• _RECORDS FOR THE TASK_
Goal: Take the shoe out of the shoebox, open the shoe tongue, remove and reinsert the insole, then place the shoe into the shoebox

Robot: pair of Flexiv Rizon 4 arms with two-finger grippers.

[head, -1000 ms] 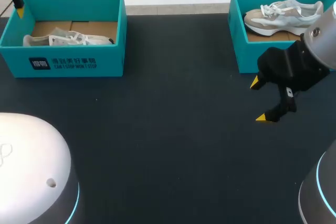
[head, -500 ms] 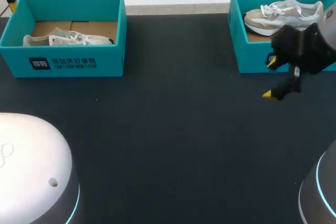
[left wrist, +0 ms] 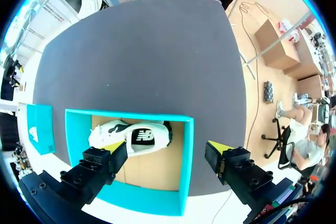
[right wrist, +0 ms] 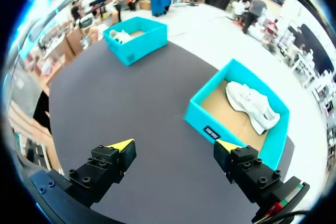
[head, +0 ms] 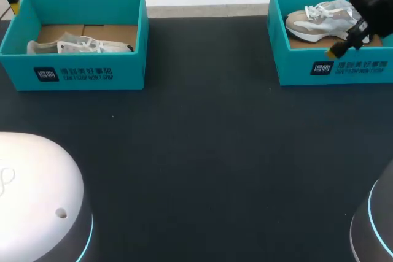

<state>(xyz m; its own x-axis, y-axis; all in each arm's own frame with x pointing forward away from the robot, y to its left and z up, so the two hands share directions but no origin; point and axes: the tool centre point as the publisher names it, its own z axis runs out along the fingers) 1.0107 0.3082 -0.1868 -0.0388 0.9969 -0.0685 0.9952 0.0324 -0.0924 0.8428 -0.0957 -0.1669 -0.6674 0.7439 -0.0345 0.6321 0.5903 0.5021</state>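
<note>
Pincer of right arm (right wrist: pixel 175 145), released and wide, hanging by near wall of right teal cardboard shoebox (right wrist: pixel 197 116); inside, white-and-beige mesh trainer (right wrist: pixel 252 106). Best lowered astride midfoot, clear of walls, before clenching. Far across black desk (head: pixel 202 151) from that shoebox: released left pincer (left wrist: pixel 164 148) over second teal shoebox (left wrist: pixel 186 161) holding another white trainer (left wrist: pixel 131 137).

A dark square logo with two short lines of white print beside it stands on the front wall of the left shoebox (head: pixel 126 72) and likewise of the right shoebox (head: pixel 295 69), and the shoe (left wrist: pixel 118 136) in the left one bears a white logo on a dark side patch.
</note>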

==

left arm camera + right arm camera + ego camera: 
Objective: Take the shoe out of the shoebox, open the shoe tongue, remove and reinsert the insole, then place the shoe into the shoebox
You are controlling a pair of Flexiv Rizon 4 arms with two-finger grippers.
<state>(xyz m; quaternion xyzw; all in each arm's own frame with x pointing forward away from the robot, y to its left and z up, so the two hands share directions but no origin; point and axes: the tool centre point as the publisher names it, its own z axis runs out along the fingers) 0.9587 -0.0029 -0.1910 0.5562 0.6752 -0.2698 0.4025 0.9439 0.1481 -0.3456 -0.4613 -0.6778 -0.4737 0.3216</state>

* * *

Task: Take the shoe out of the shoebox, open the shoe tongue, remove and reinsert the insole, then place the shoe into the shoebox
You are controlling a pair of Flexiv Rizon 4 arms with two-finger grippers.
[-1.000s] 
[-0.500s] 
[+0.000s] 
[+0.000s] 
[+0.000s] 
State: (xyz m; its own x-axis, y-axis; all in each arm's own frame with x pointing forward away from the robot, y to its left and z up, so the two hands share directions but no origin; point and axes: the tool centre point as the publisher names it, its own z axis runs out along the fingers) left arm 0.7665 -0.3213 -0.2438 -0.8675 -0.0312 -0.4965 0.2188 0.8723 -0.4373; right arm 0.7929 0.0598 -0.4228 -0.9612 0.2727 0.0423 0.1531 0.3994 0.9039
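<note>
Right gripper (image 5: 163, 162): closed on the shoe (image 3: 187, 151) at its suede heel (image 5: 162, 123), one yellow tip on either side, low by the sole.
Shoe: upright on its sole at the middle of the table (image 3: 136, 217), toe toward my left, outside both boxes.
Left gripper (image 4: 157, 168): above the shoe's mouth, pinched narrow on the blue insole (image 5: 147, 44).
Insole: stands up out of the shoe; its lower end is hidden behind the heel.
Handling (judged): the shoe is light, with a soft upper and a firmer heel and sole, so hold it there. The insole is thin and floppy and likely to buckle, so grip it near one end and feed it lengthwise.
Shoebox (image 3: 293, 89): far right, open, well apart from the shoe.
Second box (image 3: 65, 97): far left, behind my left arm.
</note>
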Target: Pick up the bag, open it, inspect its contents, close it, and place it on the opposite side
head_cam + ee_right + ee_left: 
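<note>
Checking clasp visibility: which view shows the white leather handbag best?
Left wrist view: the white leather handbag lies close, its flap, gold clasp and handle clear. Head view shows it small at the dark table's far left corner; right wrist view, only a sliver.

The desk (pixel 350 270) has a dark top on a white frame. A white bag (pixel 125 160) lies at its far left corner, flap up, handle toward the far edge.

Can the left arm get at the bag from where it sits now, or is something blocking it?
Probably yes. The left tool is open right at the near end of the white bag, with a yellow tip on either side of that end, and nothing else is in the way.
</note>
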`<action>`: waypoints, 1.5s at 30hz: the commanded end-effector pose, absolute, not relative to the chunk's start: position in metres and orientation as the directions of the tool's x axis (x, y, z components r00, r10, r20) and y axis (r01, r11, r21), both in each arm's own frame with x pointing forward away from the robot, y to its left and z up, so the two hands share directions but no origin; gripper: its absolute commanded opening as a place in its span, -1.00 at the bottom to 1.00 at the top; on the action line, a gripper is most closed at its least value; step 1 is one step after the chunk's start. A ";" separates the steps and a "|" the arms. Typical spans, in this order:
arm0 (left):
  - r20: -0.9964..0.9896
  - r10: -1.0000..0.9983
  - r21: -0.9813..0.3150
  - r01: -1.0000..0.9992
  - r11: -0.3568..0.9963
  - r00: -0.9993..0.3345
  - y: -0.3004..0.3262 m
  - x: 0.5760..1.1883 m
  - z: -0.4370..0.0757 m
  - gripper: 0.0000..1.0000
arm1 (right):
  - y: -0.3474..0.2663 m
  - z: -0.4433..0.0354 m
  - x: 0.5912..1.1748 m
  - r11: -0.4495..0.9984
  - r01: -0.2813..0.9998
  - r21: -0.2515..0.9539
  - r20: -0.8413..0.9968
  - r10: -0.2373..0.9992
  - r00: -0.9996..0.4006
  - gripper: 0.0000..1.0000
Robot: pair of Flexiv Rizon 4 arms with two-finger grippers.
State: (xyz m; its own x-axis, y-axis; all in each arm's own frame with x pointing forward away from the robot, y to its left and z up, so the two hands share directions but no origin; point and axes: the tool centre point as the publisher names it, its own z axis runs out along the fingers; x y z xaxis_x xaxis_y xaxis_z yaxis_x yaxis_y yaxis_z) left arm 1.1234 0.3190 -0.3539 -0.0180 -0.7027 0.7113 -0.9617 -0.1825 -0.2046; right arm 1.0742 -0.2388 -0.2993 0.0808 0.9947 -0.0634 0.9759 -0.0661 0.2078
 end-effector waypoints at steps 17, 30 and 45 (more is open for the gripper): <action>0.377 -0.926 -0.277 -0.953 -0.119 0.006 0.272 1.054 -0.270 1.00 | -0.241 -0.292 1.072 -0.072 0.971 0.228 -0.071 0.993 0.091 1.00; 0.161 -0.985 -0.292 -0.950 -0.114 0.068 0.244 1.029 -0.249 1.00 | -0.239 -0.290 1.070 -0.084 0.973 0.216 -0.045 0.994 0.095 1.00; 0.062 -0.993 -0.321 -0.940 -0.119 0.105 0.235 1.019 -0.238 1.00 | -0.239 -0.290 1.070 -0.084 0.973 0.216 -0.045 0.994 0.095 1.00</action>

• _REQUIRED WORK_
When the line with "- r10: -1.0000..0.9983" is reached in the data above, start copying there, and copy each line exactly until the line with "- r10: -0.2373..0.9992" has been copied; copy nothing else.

• _OUTPUT FOR THIS TASK_
  - r10: -1.0000..0.9983
  - r21: -0.9813..0.3150
  - r01: -1.0000..0.9992
  - r11: -0.3568..0.9963
  - r00: -0.9993..0.3345
  - y: -0.3004..0.3262 m
  - x: 0.5760..1.1883 m
  - z: -0.4370..0.0757 m
  - gripper: 0.0000..1.0000
arm1 (right):
  - y: -0.3474..0.2663 m
  - z: -0.4433..0.0354 m
  - x: 0.5912..1.1748 m
  - r11: -0.4495..0.9984
  - r01: -0.2813..0.9998
  - r21: -0.2515..0.9539
  - r20: -0.8413..0.9968
  - r10: -0.2373..0.9992

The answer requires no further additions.